Baiklah, mari kita mencoba mencari hikmah dibalik pelarangan zina:

· Apabila zina dibiarkan berkembang marak maka lembaga pernikahan (keluarga yang sah) akan rusak. Lahirlah anak-anak hasil zina tanpa ayah, yang akan tersia-siakan dan terlantar. Anak tersebut tidak mempunyai nasab yang jelas (ibnu man). Dalam Islam, nasab yang diakui adalah nasab patrilinier hasil pernikahan yang sah.

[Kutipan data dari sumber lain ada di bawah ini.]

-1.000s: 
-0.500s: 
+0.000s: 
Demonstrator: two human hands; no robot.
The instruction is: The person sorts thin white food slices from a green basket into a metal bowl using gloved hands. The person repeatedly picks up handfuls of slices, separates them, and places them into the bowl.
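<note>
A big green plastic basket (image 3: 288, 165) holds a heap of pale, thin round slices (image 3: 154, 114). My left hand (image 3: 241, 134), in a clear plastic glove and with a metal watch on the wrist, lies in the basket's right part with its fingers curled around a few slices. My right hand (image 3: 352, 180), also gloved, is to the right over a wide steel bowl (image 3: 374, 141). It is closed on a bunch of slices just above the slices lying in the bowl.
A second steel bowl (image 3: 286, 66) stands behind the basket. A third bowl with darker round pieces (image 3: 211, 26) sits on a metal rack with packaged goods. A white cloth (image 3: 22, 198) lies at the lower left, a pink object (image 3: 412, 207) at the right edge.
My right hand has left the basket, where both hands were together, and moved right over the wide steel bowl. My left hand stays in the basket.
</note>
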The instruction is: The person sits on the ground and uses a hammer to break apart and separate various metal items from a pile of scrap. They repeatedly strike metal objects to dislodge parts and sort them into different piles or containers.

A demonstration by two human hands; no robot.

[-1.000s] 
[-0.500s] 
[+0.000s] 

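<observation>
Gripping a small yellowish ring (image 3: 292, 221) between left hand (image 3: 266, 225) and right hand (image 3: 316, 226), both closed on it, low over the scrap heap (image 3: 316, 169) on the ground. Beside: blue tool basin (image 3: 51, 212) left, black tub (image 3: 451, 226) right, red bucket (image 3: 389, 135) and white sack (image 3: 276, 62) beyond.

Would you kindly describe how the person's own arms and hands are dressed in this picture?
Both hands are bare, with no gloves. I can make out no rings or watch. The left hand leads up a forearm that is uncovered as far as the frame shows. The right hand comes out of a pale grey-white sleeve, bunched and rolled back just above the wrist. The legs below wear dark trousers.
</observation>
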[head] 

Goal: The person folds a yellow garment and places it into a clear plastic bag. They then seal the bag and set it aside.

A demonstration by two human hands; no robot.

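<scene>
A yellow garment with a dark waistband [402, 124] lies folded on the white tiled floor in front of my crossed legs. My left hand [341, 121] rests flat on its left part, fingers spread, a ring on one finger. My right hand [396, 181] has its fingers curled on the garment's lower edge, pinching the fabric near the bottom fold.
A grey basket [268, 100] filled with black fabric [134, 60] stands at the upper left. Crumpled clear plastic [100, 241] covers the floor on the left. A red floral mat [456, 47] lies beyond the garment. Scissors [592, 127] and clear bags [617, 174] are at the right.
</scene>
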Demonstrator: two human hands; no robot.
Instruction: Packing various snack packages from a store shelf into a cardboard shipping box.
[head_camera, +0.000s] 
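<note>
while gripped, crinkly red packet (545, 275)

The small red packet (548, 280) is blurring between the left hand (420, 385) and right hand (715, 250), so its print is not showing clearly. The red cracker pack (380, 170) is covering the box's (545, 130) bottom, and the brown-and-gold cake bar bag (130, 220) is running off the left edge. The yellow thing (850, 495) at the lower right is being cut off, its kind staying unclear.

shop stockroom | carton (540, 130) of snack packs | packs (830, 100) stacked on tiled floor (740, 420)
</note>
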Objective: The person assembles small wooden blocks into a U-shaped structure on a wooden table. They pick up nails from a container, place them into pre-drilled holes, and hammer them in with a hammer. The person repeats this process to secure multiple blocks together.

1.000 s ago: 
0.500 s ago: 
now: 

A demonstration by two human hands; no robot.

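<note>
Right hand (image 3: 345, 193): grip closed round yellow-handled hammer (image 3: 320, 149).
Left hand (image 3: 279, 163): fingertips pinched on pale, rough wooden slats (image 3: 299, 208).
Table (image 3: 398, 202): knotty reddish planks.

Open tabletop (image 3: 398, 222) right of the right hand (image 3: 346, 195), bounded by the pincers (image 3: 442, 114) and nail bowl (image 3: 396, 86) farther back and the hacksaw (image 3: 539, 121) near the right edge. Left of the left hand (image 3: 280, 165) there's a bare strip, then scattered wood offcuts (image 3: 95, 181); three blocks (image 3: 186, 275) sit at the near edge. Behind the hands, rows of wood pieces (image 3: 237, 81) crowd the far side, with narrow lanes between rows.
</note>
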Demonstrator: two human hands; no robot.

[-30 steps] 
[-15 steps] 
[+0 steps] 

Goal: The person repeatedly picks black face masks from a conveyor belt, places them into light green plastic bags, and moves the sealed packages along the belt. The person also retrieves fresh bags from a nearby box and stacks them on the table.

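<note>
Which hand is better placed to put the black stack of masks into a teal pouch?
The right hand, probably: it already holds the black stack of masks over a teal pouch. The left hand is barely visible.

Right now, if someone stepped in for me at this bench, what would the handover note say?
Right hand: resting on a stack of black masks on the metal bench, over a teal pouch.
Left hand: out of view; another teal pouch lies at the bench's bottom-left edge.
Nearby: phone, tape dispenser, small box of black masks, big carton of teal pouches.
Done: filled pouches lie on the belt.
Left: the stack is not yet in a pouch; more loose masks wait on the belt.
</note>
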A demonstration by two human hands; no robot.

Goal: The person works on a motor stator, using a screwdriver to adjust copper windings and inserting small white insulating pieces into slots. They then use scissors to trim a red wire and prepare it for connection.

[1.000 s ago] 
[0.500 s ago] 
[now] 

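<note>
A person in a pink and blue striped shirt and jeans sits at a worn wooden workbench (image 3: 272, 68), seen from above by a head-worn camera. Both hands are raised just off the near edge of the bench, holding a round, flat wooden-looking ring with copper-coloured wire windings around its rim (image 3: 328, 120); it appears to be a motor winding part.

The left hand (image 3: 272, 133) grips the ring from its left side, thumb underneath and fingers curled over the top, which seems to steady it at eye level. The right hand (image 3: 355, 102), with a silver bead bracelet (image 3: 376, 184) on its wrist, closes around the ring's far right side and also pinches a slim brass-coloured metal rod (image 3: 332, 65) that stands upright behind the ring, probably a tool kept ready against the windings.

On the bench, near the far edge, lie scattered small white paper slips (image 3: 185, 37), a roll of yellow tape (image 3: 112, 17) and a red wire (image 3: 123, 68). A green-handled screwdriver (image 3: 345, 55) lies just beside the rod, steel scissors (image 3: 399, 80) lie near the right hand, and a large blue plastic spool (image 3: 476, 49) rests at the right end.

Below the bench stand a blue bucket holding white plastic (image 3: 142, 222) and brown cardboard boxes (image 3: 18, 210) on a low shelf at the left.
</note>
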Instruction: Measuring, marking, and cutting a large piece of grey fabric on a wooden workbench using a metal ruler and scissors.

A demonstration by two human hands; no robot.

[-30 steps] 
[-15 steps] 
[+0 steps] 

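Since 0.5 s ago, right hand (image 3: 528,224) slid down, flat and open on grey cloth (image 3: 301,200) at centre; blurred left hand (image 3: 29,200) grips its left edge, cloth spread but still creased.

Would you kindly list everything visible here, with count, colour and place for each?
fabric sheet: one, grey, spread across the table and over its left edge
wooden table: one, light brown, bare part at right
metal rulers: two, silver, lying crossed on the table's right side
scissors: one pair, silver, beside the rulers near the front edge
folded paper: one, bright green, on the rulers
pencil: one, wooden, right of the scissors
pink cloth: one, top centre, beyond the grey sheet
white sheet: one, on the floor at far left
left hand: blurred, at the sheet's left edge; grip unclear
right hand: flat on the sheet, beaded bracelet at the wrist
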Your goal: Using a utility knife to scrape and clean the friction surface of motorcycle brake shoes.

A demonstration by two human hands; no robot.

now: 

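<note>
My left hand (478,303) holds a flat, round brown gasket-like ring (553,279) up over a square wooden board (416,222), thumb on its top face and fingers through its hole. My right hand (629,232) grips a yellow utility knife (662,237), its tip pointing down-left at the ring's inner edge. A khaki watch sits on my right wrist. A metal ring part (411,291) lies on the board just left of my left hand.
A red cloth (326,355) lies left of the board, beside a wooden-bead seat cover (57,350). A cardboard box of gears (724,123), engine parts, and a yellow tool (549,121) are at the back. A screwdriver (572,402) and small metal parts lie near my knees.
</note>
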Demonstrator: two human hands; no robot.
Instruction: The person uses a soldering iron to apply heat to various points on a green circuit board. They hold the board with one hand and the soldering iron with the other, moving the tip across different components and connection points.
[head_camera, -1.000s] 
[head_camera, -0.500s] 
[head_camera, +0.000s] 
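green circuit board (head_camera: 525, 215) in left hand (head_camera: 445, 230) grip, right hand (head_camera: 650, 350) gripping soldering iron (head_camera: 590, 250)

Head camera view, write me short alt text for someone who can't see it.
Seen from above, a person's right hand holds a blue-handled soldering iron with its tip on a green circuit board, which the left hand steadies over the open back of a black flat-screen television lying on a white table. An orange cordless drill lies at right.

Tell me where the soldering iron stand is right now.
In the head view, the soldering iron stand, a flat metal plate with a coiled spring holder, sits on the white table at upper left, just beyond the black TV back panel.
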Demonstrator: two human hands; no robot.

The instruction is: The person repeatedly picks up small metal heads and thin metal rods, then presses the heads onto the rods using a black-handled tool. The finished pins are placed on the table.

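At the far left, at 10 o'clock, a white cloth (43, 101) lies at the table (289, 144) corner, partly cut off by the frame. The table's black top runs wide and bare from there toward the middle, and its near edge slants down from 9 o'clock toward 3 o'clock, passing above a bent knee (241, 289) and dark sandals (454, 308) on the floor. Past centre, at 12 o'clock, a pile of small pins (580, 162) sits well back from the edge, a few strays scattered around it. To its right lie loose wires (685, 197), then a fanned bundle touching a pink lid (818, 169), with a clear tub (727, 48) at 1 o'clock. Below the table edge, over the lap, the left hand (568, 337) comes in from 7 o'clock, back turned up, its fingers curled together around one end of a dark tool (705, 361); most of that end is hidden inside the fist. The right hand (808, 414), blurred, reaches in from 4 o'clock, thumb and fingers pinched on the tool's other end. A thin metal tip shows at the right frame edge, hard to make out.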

· Karena tidak mempunyai ayah yang sah maka hak-haknya untuk mendapat warisan menjadi rusak. Apabila anak tersebut seorang wanita, ia akan kehilangan kewalian seorang ayah. Tanpa ayah, seorang anak juga akan kehilangan pendidikan yang seharusnya bisa diperoleh dari seorang ayah (fatherly guide and advice). Disamping itu, anak akan merasa merana (mengalami beban psikologis) karena dipandang secara negatif oleh masyarakat. Anjuran Islam untuk memperhatikan nasab dalam memilih jodoh, akan menjadikannya tersisihkan. Beban-beban psikologis ini sangat potensial menimbulkan pesimisme, apatisme, dan berbagai kondisi psikologis yang fatal. Kondisi ini dalam batas tertentu sangat mudah mendorong si anak menjadi penjahat dan berbuat nekat.

· Karena hak mewarisi pada si anak menjadi rusak maka lembaga ‘aqilah (penanggung) juga ikut rusak.

· Meskipun pada dasarnya setiap bayi dilahirkan dalam keadaan fitrah, namun kondisi ayah dan ibunya juga akan turut menentukan kondisi (kepribadian) si anak. Bagaimana jika ayah dan ibunya adalah pezina?

· Apabila si ibu meninggalkan anak tersebut, sehingga si anak hanya tinggal bersama ayahnya misalnya, maka si anak akan kehilangan kasih-sayang, pemeliharaan, dan pendidikan dari seorang ibu. Padahal, peran ibu amatlah penting bagi seorang anak.

· Pelarangan zina akan menjaga martabat kemanusiaan. Dengan menghindari zina, seorang manusia akan menjadi berbeda dengan binatang (yang bersenggama tanpa harus ada akad nikahnya dulu).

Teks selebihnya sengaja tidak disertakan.